Water hit the linoleum of the bath like needles or pelted against the chest of a pale, lanky man standing with his face to the spout, his eyes closed. Water dripped from the fingertips of his right hand, and from the claw-like digits of the golden metal left arm that had replaced his flesh and bone from the elbow down. Clumped strands of black hair streamed down his shoulders and back.

With slow movements, the man leaned forward, crossing his forearms and resting them on the water-stained tiles. The water fell on his hair, running in rivulets down his face and neck like a downpour of tears, dripping off of his nose and chin.

His burden lay heavy upon him.

Even in sector six, the heavy boot of rivalry existed as one man stepped on another, straining for a site where they could see over their problems to their dreams.

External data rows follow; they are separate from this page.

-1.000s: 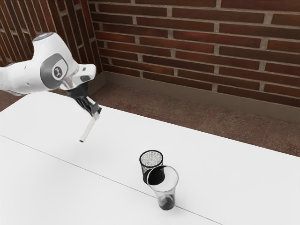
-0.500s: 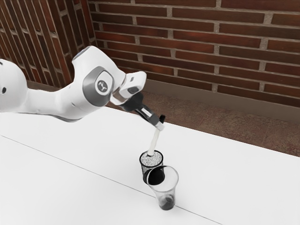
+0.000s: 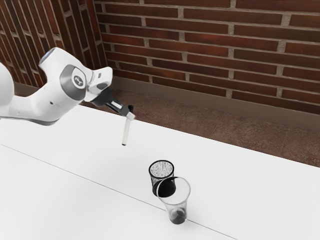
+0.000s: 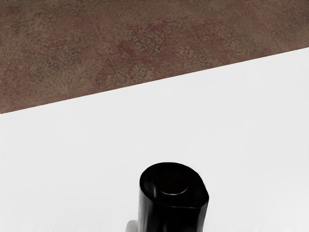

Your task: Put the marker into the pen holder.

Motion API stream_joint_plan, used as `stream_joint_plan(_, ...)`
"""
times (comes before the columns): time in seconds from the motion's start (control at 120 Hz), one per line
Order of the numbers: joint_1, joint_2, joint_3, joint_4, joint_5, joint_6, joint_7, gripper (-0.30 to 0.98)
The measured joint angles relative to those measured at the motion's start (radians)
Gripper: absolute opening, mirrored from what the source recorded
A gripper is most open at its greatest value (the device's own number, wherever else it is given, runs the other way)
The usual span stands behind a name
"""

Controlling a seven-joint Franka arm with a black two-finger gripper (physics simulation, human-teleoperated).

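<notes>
Marker (image 3: 125, 134) in the pincer (image 3: 130, 115), apart from the pen holder (image 3: 161, 171).

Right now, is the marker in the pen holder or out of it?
Out. The marker is held in the end effector, to the exterior view's left of the pen holder.

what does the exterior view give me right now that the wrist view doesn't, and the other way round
Exterior view: the mesh pen holder, the clear cup, the brick wall, the white arm, and the gripper with its jaws shut on the marker, which hangs above the table, outside the holder.

Wrist view: the round recess in the end of the marker's black part.

Both: the marker's black upper end, the white table and the brown floor.
</notes>
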State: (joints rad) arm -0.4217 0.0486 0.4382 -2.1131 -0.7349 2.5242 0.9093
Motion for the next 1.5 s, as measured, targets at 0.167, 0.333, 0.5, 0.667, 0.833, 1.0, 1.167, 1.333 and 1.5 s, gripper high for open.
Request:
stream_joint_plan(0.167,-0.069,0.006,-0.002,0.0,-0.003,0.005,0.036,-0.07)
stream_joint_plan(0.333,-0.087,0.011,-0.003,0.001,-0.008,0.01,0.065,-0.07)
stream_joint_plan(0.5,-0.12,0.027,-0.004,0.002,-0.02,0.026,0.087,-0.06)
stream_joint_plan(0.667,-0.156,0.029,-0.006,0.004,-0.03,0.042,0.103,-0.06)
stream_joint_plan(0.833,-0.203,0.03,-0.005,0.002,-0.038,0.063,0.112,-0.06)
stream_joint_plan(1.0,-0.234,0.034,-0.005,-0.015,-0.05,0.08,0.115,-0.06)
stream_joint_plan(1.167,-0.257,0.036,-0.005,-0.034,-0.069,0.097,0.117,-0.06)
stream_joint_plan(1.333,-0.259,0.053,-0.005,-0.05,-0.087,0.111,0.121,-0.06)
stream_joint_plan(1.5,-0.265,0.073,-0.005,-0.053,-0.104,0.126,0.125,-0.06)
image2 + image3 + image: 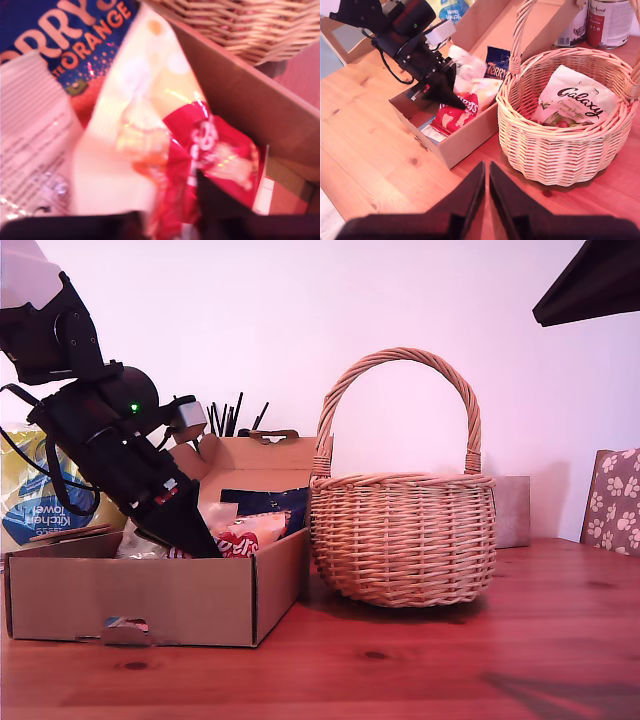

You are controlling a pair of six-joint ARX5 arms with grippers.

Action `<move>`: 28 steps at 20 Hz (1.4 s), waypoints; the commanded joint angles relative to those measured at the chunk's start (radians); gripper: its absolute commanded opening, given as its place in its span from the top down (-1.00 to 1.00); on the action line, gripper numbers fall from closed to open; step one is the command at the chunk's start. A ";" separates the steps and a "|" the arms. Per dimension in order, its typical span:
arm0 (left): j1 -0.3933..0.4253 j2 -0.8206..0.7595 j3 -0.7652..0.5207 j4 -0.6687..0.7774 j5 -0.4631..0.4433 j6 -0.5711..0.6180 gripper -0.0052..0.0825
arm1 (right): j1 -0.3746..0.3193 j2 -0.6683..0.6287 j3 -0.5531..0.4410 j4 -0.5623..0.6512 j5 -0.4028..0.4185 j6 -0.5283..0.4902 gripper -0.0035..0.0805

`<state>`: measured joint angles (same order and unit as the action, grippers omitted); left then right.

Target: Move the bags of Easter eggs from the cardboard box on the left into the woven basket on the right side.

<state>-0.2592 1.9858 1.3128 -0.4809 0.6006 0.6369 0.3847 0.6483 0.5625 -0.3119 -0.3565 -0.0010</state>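
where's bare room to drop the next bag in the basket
Free: the basket floor beside the Galaxy bag, toward the box. Crowded: the box, bags packed under my first end effector.

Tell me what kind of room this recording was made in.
Probably a home dining or kitchen area: a wooden table, a paw-print cushioned chair, a kitchen towel pack, and tins behind the woven basket.
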 commanded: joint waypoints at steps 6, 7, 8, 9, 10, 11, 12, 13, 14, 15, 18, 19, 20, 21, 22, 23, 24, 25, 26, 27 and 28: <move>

Often the younger men could out-step the older ones. There was a factory situated among some decaying buildings, run by an elderly gentleman who'd had it passed down to him from his father, from Midgar. It was not strong enough, not ambitious enough, to fight against the crushing heel of competition. Downsizing was the word the owner had used. The list had been posted on the cafeteria door for all to see. One after another, the men had glanced at it, hoping not to see their name. Some smiled, high-fiving their buddies. Some trudged through the door, shoulders slumped at the realization of how little time two weeks notice really was. This was a recognition they knew no one envied.

Almost the last name on the list, in alphabetical order. Valentine, Vincent.

The water hitting him couldn't dissolve the burden. Vincent twitched his aching shoulders and turned the shower off.